1. Ekonomi yang Kurang Stabil

Salah satu penyebab warga Amerika Serikat mengalami kemiskinan yaitu nilai perekonomian yang terjadi kurang stabil. Bisa kita gambarkan bagaimana keadaan yang mereka alami saat ini dengan perkembangan jaman yang semakin pesat. Tentu saja para pengangguran hingga tunawisma makin terpuruk dalam menjalankan aktivitas sehari – hari.

Jangankan mereka, kalangan pekerja saja masih tertatih – tatih dalam menghidupi keluarganya. Di tambah lagi semua kebutuhan yang makin hari makin naik, hal tersebut terus memicu mereka untuk mengalami masa – masa buruk setiap harinya. Walau ada yang berhasil keluar dari keterpurukan tersebut, namun jumlah pengangguran yang meningkat setiap tahunnya semakin tidak terbendung.

2. Sosial yang Sangat Buruk

Penyebab yang berikutnya adalah keadaan sosial yang sangat buruk. Beberapa kalangan remaja hingga dewasa terlibat dalam aksi yang tidak wajar mulai dari ketergantungan terhadap obat – obatan terlarang, alkohol, gangguan mental, kriminal hingga kekerasan dalam rumah tangga. Kejadian tersebut menimpa banyak korban hingga menimbulkan ranah kemiskinan yang tak berujung.

Siapa bilang warga Amerika Serikat semuanya berhasil?
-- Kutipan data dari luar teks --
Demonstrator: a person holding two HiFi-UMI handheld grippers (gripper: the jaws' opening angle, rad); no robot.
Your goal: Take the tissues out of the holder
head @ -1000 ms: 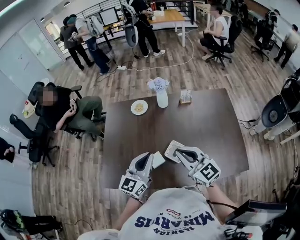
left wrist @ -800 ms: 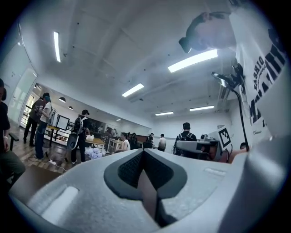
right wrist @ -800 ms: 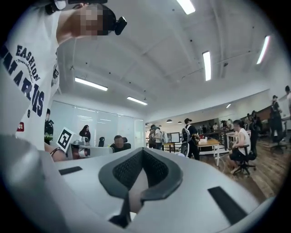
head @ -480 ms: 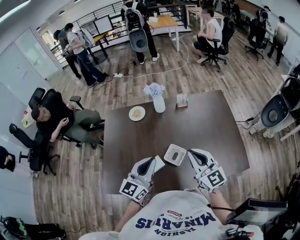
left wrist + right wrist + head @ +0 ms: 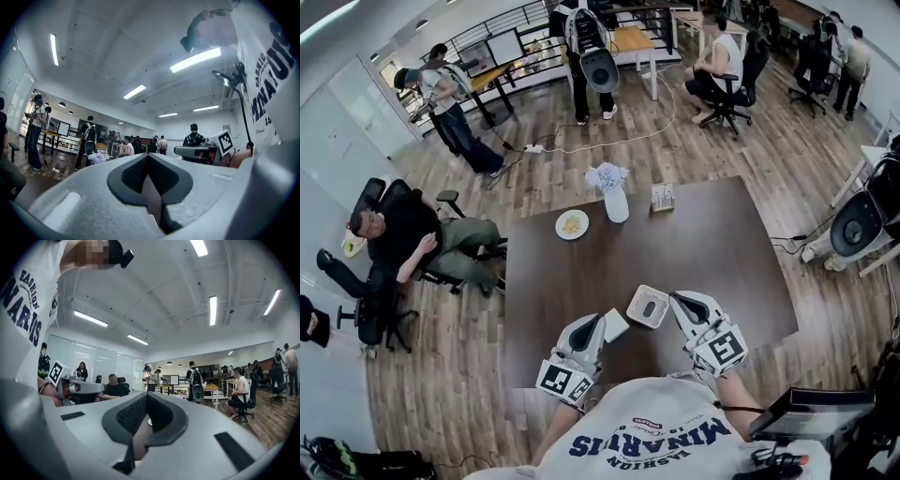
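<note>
The tissue holder (image 5: 648,307), a pale square box with a dark slot in its top, lies on the brown table (image 5: 722,244) near the front edge. My right gripper (image 5: 674,297) rests just right of it, jaws together and nothing between them; the right gripper view (image 5: 146,399) shows only table past its pads. A white folded tissue (image 5: 616,324) lies left of the holder. The tip of my left gripper (image 5: 598,320) is beside that tissue. The left gripper view (image 5: 148,161) shows its pads meeting, and no tissue is visible in them.
A white vase of pale flowers (image 5: 616,195), a small plate (image 5: 572,224) and a little rack (image 5: 663,196) stand along the table's far side. A person sits in a chair (image 5: 412,234) left of the table. More people and desks fill the room behind.
My right gripper has drawn back from over the holder to its right side, leaving the holder's slotted top in view. The left gripper and the white tissue have stayed put.
</note>
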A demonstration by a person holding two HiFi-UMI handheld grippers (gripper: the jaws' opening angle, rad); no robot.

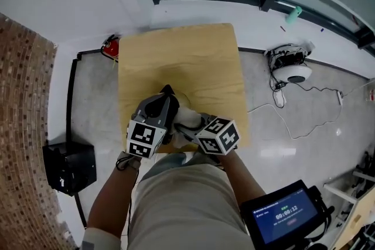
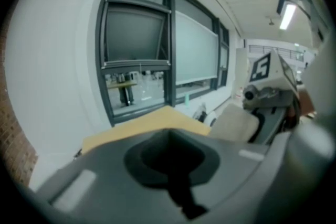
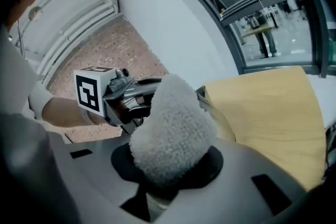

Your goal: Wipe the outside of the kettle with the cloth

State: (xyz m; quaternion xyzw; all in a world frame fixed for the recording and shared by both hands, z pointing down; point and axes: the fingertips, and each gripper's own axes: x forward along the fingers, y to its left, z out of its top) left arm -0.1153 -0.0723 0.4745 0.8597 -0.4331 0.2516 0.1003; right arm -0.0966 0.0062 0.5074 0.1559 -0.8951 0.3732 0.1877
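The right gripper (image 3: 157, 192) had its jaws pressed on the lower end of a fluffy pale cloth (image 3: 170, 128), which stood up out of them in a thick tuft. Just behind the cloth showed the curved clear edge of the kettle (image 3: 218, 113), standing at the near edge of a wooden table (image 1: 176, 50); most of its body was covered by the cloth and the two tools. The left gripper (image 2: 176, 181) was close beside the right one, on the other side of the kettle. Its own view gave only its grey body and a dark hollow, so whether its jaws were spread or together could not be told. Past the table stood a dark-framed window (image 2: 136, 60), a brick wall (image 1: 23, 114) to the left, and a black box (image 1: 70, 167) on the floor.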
Tentu saja tidak. Banyak pengamen jalanan dan tunawisma kolong jembatan yang selalu merusak pemandangan mata di berbagai tempat umum. Sekalipun itu merupakan aktivitas untuk mendapatkan uang, namun hal itu tetap berkonotasi negatif terhadap para warga. Diyakini bahwa kondisi tersebut masih tetap berlanjut hingga tahun depan.

4 Penyebab Warga Amerika Serikat Mengalami Kemiskinan

3. Budaya yang Selalu Menyimpang

Faktor yang menimbulkan garis kemiskinan lainnya ialah budaya yang selalu menyimpang. Beberapa dari mereka sangat anti Extended Family System. Apa sebabnya? Karena mereka tidak memiliki tempat tinggal yang paling layak di masa hidupnya. Tak hanya mereka, beberapa warga lain pun juga menganut ajaran yang sama. Seakan – akan hal itu telah menjadi kebiasaan paling umum.

Diketahui bahwa Amerika Serikat merupakan negara Anarkis. Jadi setiap warganya dibebaskan untuk melakukan hal apa saja yang mereka inginkan. Walau begitu proses hukum di negara tersebut tetap berjalan seperti negara besar lainnya. Kondisi budaya yang tidak stabil tentu menjerumuskan mereka ke arah yang salah.

4. Politik yang Semakin Keras

Dan penyebab yang terakhir yakni politik yang berjalan semakin keras. Kebijakan pemerintah daerah hingga pusat terbilang tidak terlalu campur tangan terhadap peran warga. Beberapa sumber mengatakan bahwa politik di Amerika Serikat lebih mengutamakan keutuhan negara. Jelas sekali jika hingga kini negara tersebut tampak maju dan berkembang pesat.

Namun hal tersebut berbanding terbalik dengan keadaan yang dialami oleh para warganya. Jumlah pengangguran dan tunawisma pun kerap meningkat setiap tahunnya. Walaupun kucuran dana bantuan telah diberikan. Akan tetapi kondisi tersebut tidak sepenuhnya berjalan lancar. Sebab mereka tidak memiliki ketertarikan untuk berhutang atas nama negara.

Keempat faktor tersebutlah yang menjadikan warga Amerika Serikat mengalami kemiskinan. Maka tak heran jika jumlah pengangguran di berbagai wilayah tersebut makin tinggi. Karena mereka telah hidup dan beradaptasi di negara yang salah.